Kashani is a familiar name for local diners, who know that he's formerly of the well-loved Shish Kebab House in the West Valley. Like SKH, Caspian serves Persian food, fragrant with herbs and heavy on beef, chicken, pita bread and rice. It's got addictive flavors, like borani, a mix of sautéed spinach and yogurt. A few of its specialties call for an adventurous attitude, like kashk-o bademjan (sautéed eggplant with whey, garlic and onion), or torshi liteh (carrots, eggplant, cauliflower and herbs aged in vinegar). Vegetarians can eat happily here, filling up on veggie kebabs gently charbroiled and paired with savory rice.
This isn't stuff for timid appetites -- even the more modest portioned lunch servings have me flat on my back later in the afternoon, fat and happy with a belly bulging with koobideh kebab, two thick ropes of generously seasoned ground beef broiled to meaty moistness and plopped over a big platter of fluffy basmati rice. On the side: warm pita bread, a broiled tomato, and a Greek salad littered with feta, kalamata olives, cucumber and pepperoncini with thin yogurt sauce. Other kebabs are hefty, too, layered with tenderized, marinated beef or chicken with chunks of green bell pepper, onions and tomatoes all charbroiled to a crispy blackened edge.
I've learned something else, thanks to Caspian: ghormeh sabzi makes for fine breakfast food. I heated up the hearty stew leftovers in the microwave, and found the flavors had grown even more intense since my dinner the evening before. Dried lime had become almost metallic in its strength, adding a pleasing jolt to the sautéed, simmered vegetables, chunks of stewed beef and pinto beans. Stews are what set Caspian apart from other Valley Persian cafes, bringing brilliant gheimeh bademjan (soft eggplant, beef, onions and yellow peas simmered in tomato sauce) or gheimeh (the same, minus the eggplant). Ladled over rice and scooped with pliant pita, they're exotic comfort dishes.

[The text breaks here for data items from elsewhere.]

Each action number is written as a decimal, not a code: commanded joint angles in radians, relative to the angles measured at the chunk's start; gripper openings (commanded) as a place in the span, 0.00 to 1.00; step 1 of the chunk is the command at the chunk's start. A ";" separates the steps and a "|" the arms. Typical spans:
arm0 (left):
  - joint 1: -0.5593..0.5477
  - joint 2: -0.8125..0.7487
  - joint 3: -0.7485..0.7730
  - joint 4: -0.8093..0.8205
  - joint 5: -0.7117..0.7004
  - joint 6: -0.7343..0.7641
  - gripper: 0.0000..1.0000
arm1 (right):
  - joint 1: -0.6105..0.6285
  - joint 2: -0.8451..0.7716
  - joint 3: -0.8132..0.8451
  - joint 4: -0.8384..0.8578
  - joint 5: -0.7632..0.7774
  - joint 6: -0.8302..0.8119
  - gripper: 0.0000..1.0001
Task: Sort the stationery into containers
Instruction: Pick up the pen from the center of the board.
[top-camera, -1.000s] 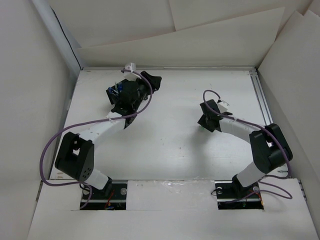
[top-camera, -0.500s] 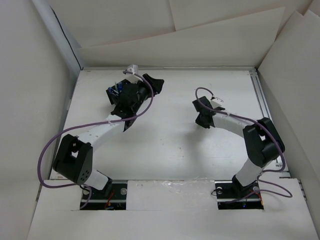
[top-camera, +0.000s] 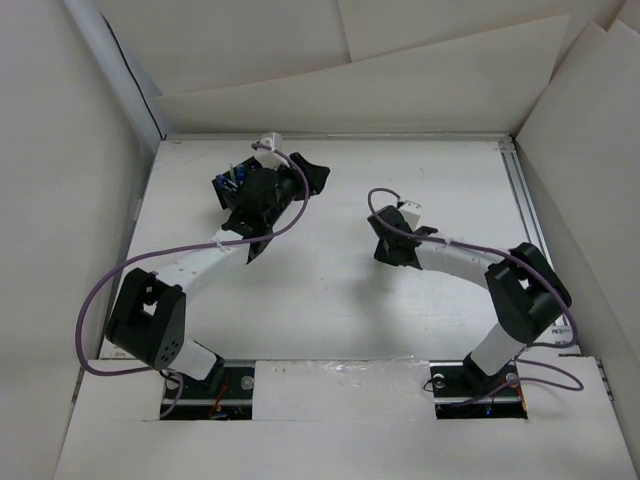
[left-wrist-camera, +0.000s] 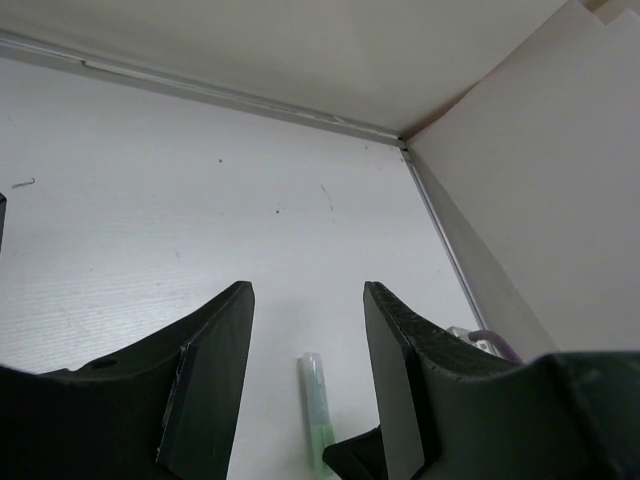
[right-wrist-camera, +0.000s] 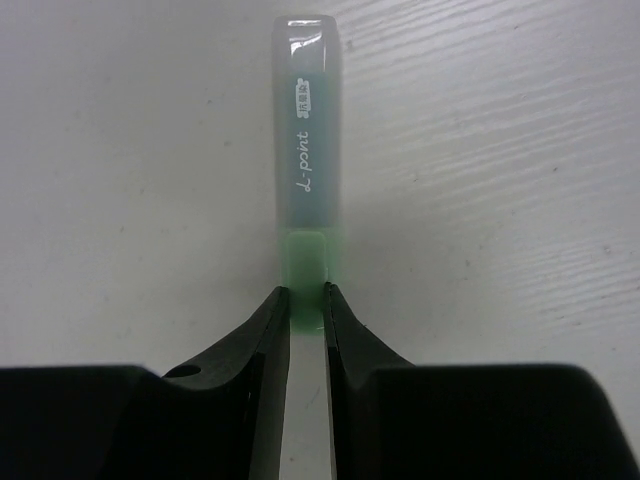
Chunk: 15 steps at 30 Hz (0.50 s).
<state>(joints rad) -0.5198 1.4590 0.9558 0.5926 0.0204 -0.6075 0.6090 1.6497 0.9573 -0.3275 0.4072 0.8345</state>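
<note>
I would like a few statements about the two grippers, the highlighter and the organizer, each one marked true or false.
1. The right gripper is shut on a green highlighter. True.
2. The left gripper holds a pen. False: its jaws stand open and grip nothing.
3. White lettering is printed on the highlighter. True.
4. The mesh organizer stands beside the right gripper. False: it is beside the left gripper, well apart from the right one.
</note>
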 joint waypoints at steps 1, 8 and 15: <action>0.003 -0.022 0.020 -0.032 0.052 0.026 0.44 | 0.037 -0.112 -0.047 0.067 -0.013 -0.061 0.04; 0.003 -0.031 0.031 -0.161 0.099 0.069 0.43 | 0.051 -0.287 -0.179 0.137 -0.079 -0.114 0.03; 0.003 0.012 0.030 -0.183 0.317 0.051 0.43 | 0.071 -0.382 -0.200 0.150 -0.128 -0.146 0.00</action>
<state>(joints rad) -0.5194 1.4609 0.9562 0.4114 0.1894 -0.5625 0.6640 1.3266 0.7563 -0.2310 0.3153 0.7219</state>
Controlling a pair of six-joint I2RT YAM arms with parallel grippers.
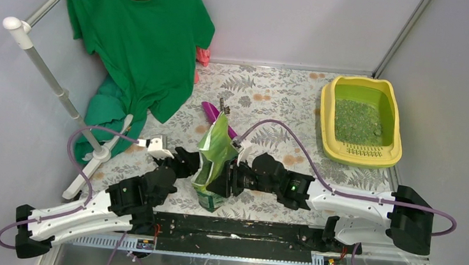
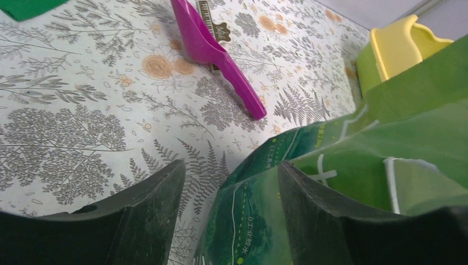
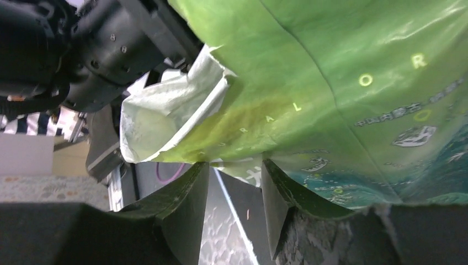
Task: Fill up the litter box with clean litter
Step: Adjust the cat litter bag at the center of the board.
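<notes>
Both of my grippers sit at the bag in the middle of the near edge, one on each side. My left gripper has its jaws apart: in the left wrist view the bag's lower corner lies between them against the right-hand finger, and bare cloth shows beside the other finger. My right gripper also has its jaws spread. The bag's folded edge sits right at their tips and the gap lower down is free, so I see no clamp on it.

The table is covered with a grey leaf-print cloth. At its far left a green shirt hangs from a white rack, its hem reaching down onto the cloth.

The litter box stands in the far right corner, well apart from the bag and from both arms. It is yellow, with a raised rim and a green-tinted inside.

The bag is glossy green and stands upright between my two grippers, its top pinched to a point.

A purple scoop lies flat on the cloth just behind the bag, handle pointing toward it.

The litter is a grainy green patch on the floor of the box.
</notes>
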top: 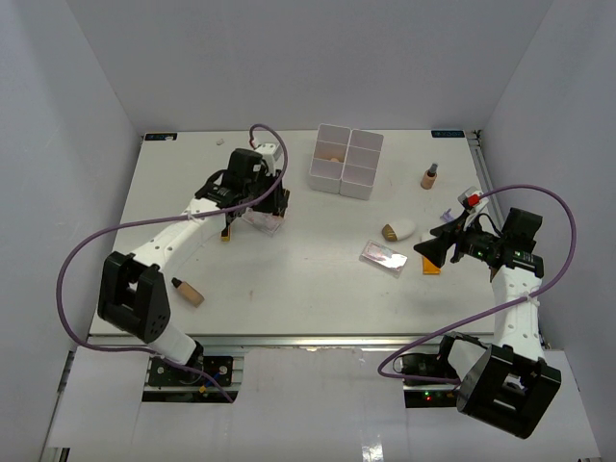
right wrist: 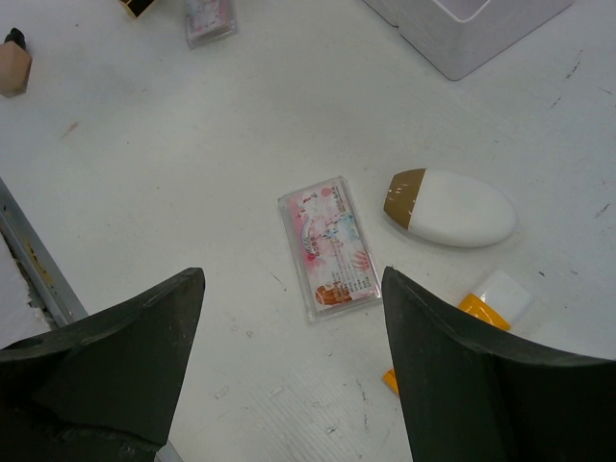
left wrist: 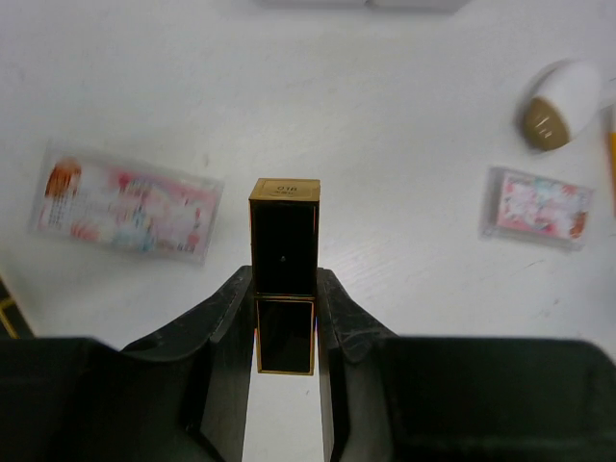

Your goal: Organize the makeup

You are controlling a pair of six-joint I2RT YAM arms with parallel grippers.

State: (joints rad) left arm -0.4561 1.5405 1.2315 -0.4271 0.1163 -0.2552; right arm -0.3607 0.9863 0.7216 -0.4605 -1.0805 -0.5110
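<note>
Seen clenched on the black-gold lipstick (left wrist: 284,231): left gripper (left wrist: 284,289), left of centre on the table (top: 289,298), toward the far side, just beside one pink flat packet (left wrist: 125,204). Hung slack-jawed and empty at the right: right gripper (right wrist: 292,279), near a second pink packet (right wrist: 327,252), the white-gold piece (right wrist: 452,207) and the orange tube (right wrist: 491,300). Pictured farther back: white compartment box (top: 345,161), beige sponge (top: 330,158) in one cell, tan dark-capped bottle (top: 430,177) upright to its right.
</note>
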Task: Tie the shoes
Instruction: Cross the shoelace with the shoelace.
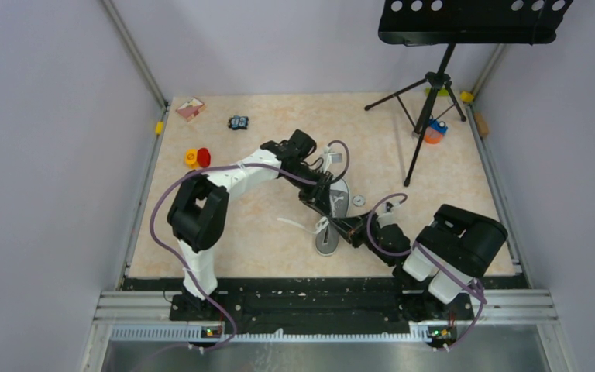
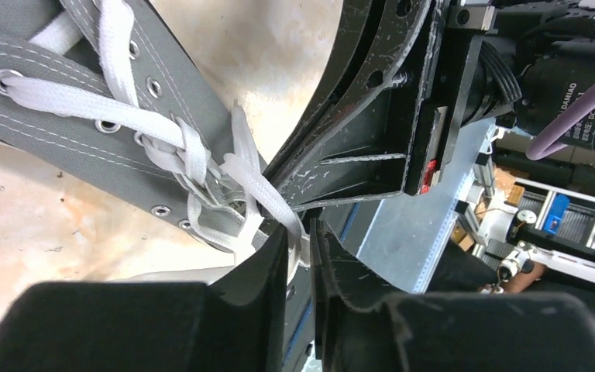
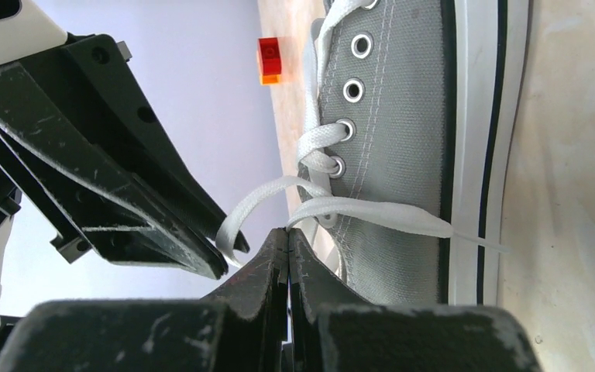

Caspian does a fine job with fancier fare, like Cornish game hen, marinated, skewered and charbroiled, and mahi mahi or shrimp kebabs. Lamb shish kebabs are expertly broiled, and the chef knows how to treat filet mignon with proper care. But what really gets me coming back is Caspian's breathtaking appetizers, an impressive list spanning 10 selections. This is possibly the best hummus I've ever had, the garbanzo bean dip thick and silky like mousse, sprinkled with paprika and slathered on warm pita. The same beans get paired with vegetables and deep-fried for crisp falafel, making an excellent snack alongside mast-o khiyar (homemade yogurt sparkling with mint and chopped cucumber). And I'm intrigued by olovieh, an almost crunchy spread of chopped chicken breast, pickles, potatoes, hard-boiled eggs and a hint of mayonnaise. Another compelling, if shockingly tart, combo I like is shoore (pickled cabbage, carrots, cauliflower, celery and garlic, paired with a plate of dolmeh (grape leaves stuffed with rice, chopped onion, sunflower oil and spices).